Wild Lily (Those Notorious Americans Book 1)(23)



“Precisely. I warned you years ago. You went on your merry way. Even if, madam, we had means, your addiction to the tables has ruined us.”

“Only my addiction?” She fixed him with slitted eyes. “What of yours?”

The old man’s nostrils flared wider.

Elanna feel back into her chair. Julian fought not to do the same.

His father sagged. “My amusements have long since ceased, Charlotte.”

She raised her fan, the snap of the sticks the sign of her outrage. “Do not insult me with lies.”

Elanna pressed her lips together. If she understood the implications of the amusements their mother indicated, his sister did not flinch.

“My interests in such pastimes ended last year. I could not afford them then, either in coin or affection.”

“Last year’s fancy has not given way to a new one?” His mother whipped up the air with her fan.

“No. If you took time away from the card tables long enough, you might have learned that from your so-called friends.”

“I doubt it.”

“What? You think they’d tell you any tidbit that might paint me in a good light?”

“As if you could stand in any good light.”

Children. They were such frightful children.

“I will ignore that, dear gel. We have much to decide. Now…” He strolled to his desk and picked up a sheaf of papers. Thin rag. Invoices, they were.

“These,” he said, holding aloft a few, “are yours, madam. I will pay what I can of them from your monthly allowance.”

“George!” She gained her feet. “I—I need that money.”

He stared at her with sad eyes that offered only pity. Then he picked up another stack, thinner, but still, quite a few. “These, dear Elanna, are yours.”

“For gowns,” said his mother, “for the Season. She must have them, George. Must!”

“Have them. Wear them. These I will endeavor to cover completely. But know, my sweet child, that they are to get you a man who can pay for any future frocks.”

Julian ached for his sister.

She looked at her hands in her lap and nodded. “Sir, thank you. I understand.”

“Well, sadly, girl, that is not all. We are in such a state that if you do not snare a suitor by June’s end and marry by July, you must retire to Broadmore.”

“Papa!”

“Permanently.”

Julian hated to picture Elanna with a man who would not cherish her. From the dejected look of her, she hadn’t, either. But time was short for her to find a mate.

“Seton,” his mother was atwitter, “this is outrageous. She’ll be a laughing stock. People will think she’s on the shelf or that there’s something hideously wrong with her. And you know what they’ll say…” Her eyes widened with suggestions of impropriety.

“What, dear Charlotte? What will they say? That she’s committed a faux pas? Hmm?”

“Worse. Well, you know it.”

“Oh, yes. That some man assumed too many liberties with her.”

“Stop that.”

“That she had her chance and she chose once, chose badly, chose too quickly. That we’d hide her away for—”

“Enough, Seton.” His mother fretted with the edge of her fan, now dormant in her lap. Her lips quivered, a sign of the onset of tears. “You torment me.”

“The way you did me?”

“You know I hate discussion of money.” She fished a lace handkerchief from her sleeve and dabbed at her eyes.

“Would that you would hate pissing it away, as well,” his father mourned.
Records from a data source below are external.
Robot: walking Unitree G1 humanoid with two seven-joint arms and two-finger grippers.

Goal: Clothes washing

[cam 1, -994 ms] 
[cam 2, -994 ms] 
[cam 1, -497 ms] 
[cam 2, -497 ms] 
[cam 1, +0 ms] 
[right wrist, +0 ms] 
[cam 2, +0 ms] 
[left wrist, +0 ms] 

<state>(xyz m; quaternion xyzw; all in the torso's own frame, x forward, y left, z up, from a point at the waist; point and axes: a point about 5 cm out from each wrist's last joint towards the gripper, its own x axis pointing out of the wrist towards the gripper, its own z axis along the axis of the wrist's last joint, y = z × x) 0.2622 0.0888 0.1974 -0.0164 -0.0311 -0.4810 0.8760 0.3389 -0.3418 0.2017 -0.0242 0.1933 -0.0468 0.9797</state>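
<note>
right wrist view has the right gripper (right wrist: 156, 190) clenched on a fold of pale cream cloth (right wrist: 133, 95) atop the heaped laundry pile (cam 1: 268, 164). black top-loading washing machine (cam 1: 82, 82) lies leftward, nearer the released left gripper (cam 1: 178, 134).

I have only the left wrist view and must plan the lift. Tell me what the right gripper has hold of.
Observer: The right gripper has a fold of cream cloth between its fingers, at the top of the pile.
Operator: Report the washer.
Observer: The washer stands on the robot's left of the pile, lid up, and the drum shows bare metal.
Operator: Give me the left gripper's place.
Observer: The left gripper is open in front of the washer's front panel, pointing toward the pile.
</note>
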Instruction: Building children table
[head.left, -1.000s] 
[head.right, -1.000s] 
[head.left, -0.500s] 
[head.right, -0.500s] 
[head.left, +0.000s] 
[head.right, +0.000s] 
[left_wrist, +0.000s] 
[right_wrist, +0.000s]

“Oh, you are a cruel man. Cruel,” she said, sniveling, real tears in her china-blue eyes.

Julian groaned.

This old argument between them was infuriating. They never openly stated their grievances in front of Julian and Elanna, but they could wheedle and cajole, criticize and affront with careful precision. The gist of it, which Julian had learned bit by agonizing bit, was some indiscretion that the two of them had committed when they first met. Each held the other responsible for the fault. Yet to hear them tell it, in the beginning each had loved the other with a searing passion. For more than a decade, they had turned to each other and burned with a sensuality that conceived his own life, as well as Elanna’s. Then, at once, the flames had died. In the ruins, they tore at each other’s dignity. He in company with disreputable women, she in company with feckless gamblers. Why and how they could not lay down their arms escaped Julian. Their feud taught Elanna and him a marital lesson to befriend others with caution. Intimacy was a folly meant for fools.

Julian had had enough of their bickering for today. “If you two can insult each other more profoundly, please do it quickly.”

“You presume to order me, boy?” The old man pointed at him with a shaky hand.

Concern for his father’s health coiled inside him. “Never. But this serves no purpose, Father. I’ve heard this tirade for decades and I’m quite tired of it. Tell us rather more about the finances, please.”

“Very well. I have cut the staff. At Broadmore, two of the maids, one of the footmen. Here, I’ll relieve the seasonal staff at the end of June. Four of them. Two upstairs maids, the second scullery maid and the new footman.”